The first thing everyone should do is to understand how the recently passed federal legislation will affect their tax liability. Contrary to what you may have read, the chances are very good that you are receiving a reduction in your federal tax liability. Eighty percent of Americans will see their marginal tax rate go down in 2018 and less than 5 percent are projected to see an increase in their federal tax bill.
So, now that you likely are going to have more discretionary income, what should you do about it?
That depends on each individual’s financial situation, so there is not one answer to fit everyone. But, with that said, everyone should have a plan!
Here are a few suggestions:
If you have high-cost debt, think about adding to your monthly payment to pay the debt off more quickly. This could include student loan debt or credit card debt. Adding just a few dollars per month to repay high cost debt will save you many dollars in interest paid over the life of your loan. If I could only share one bit of advice to those with high cost debt or with heavy debt loads, this is the one.

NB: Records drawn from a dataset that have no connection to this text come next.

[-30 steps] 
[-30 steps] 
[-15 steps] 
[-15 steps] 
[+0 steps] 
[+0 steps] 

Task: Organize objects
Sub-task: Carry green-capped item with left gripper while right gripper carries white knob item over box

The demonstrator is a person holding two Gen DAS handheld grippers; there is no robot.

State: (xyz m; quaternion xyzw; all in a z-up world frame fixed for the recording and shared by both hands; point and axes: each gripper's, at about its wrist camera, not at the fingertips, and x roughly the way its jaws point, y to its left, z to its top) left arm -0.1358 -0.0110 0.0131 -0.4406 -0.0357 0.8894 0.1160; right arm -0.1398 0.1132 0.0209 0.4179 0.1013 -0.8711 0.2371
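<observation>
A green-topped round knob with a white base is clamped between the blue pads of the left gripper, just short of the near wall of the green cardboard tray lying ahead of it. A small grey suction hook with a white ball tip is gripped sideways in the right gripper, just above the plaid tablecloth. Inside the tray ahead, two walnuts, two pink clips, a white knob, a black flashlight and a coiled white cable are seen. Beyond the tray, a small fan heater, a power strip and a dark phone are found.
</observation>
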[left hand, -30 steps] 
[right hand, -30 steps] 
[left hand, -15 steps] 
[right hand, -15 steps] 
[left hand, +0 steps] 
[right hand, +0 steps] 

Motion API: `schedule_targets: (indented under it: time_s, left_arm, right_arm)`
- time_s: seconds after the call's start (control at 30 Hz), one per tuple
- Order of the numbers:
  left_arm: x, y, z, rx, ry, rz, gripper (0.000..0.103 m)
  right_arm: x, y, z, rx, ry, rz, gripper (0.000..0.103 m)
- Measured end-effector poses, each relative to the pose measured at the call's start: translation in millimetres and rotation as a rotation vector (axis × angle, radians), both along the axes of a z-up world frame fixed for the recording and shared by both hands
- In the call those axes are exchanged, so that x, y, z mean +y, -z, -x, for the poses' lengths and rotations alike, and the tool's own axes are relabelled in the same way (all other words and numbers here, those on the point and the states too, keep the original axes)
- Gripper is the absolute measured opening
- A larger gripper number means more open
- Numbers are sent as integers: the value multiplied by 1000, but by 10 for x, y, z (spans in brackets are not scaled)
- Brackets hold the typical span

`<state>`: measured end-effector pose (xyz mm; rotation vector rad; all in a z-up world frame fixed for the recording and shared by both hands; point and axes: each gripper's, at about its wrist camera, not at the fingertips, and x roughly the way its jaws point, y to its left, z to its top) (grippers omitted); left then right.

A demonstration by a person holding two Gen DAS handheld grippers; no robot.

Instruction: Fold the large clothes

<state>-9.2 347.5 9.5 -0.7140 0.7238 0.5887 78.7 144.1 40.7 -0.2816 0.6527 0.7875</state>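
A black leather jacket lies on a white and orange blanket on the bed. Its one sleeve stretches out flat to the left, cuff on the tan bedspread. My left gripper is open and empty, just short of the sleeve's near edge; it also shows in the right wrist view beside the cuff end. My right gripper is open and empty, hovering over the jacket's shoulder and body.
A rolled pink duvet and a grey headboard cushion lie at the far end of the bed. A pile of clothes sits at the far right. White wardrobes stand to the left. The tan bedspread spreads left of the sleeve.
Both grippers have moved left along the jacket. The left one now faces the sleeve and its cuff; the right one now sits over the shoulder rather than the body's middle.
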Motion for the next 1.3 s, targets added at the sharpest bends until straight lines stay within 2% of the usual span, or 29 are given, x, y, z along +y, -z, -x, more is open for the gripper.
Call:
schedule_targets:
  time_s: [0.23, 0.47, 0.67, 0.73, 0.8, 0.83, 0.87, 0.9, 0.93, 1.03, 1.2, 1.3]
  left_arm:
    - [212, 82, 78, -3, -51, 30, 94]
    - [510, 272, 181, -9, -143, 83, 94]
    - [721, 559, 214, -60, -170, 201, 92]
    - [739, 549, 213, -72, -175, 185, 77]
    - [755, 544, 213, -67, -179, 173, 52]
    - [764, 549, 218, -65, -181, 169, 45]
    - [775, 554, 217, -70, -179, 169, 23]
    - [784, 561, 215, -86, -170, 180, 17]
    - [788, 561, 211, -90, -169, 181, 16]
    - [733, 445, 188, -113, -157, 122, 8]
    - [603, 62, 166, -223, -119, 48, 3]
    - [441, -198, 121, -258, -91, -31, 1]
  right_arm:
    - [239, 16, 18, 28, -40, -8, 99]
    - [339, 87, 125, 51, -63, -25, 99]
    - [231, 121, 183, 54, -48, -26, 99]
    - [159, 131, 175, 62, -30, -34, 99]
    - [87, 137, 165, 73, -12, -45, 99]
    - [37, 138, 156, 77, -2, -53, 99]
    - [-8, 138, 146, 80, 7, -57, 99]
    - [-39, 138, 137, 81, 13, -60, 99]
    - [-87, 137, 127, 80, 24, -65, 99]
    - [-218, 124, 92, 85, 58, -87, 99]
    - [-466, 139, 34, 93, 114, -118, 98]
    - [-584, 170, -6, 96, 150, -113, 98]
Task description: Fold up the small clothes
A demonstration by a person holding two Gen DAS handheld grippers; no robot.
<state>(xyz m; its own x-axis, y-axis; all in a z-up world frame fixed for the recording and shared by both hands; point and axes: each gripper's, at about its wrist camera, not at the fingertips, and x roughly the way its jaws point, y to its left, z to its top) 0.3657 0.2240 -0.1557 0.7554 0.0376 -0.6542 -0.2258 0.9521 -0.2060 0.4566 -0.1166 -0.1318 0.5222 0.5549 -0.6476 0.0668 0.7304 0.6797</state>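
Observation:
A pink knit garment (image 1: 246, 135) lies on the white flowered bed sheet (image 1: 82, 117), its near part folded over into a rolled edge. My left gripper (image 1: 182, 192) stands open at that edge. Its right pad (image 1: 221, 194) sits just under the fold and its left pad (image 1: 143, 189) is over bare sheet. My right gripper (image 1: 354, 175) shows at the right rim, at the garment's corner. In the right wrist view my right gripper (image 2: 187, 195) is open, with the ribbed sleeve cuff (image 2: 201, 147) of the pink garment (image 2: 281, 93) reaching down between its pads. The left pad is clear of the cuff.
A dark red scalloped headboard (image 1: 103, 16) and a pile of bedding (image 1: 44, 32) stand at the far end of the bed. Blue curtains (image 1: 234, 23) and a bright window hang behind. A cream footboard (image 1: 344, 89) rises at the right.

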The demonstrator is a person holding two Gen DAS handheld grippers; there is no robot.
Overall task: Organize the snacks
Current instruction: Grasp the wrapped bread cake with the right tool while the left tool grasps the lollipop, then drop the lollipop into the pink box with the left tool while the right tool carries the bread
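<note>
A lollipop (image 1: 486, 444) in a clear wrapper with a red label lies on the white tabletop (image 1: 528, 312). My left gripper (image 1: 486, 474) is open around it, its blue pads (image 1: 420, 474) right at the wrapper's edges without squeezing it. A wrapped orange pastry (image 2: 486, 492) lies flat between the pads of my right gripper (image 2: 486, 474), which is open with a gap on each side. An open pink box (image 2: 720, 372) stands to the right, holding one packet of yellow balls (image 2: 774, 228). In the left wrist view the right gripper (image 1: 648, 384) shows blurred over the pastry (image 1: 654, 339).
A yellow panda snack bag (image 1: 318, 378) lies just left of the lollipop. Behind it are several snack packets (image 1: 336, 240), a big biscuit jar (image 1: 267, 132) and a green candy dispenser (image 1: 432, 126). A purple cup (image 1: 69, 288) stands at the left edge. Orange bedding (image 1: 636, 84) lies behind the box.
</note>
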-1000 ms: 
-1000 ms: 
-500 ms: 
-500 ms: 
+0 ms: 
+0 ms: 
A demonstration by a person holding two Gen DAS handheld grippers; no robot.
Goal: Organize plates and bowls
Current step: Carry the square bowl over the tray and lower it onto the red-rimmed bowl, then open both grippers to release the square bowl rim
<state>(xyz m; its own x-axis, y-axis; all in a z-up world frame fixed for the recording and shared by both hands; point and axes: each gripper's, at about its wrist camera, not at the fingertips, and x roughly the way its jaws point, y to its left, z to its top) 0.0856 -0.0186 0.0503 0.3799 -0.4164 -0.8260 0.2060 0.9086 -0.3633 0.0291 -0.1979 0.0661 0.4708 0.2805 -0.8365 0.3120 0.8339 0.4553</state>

If you sit in a “good” situation as far as debt owed is concerned, think about adding to your 401K contribution. This is especially true if you are under the age of 40. Why do I say that? The younger one is, the more the effect of compounding investment returns over time. It is near an absolute truth that one should contribute at least as much as his/her employer “matches” in a 401K. That match is akin to “free money.” Social Security isn’t going to be the sole answer for most Americans, so continue to pay attention to your 401K contributions.
And, while we are on the 401K theme, pay attention to your investment allocations. There is no question that some Americans were caught off guard when the market tanked in 2008-2009 (they had a higher allocation in stocks than considered prudent). Be sure your allocation between equities and fixed income is appropriate for your age and for your risk tolerance. There is no perfect answer here, but it is important to review your allocations.
One final word on the tax bill recently passed by Congress: if you do not have a reliable income tax advisor, get one! In this day and age of computer programs to calculate income taxes, we sometimes miss the personal touch that can be provided by a competent tax advisor. You do not have to be a millionaire to receive affordable and good tax advice. In fact, it has been my experience that money spent on a good tax advisor will be repaid many times over. Our bankers can recommend capable individuals in our respective communities who may be able to assist you.
Let me conclude with a couple of additional suggestions. First, if you are a baby boomer or older with the means to do so, consider establishing a “college fund” for your grandchildren. You can determine the appropriate investment mechanism, but if your grandchildren have more than ten years until they would begin college, consider equities if your risk tolerance allows it. I can remember my father investing a relatively small sum in stocks upon the birth of our three daughters and the returns by age 18 were significant and appreciated as we faced tuition bills. Think about that …
Finally, find a project for which you have passion and contribute toward it. There are many worthy projects and it’s not for me to say which one is for you. But, by giving back to your local community or to the world community, you will ultimately make a positive difference and, more importantly, you will feel good about your contribution.
What is written above is relatively simple. To be a successful manager of your personal finances will take some time and effort. But, the pay-off is likely to be significant.
May 2018 be a good financial year for you!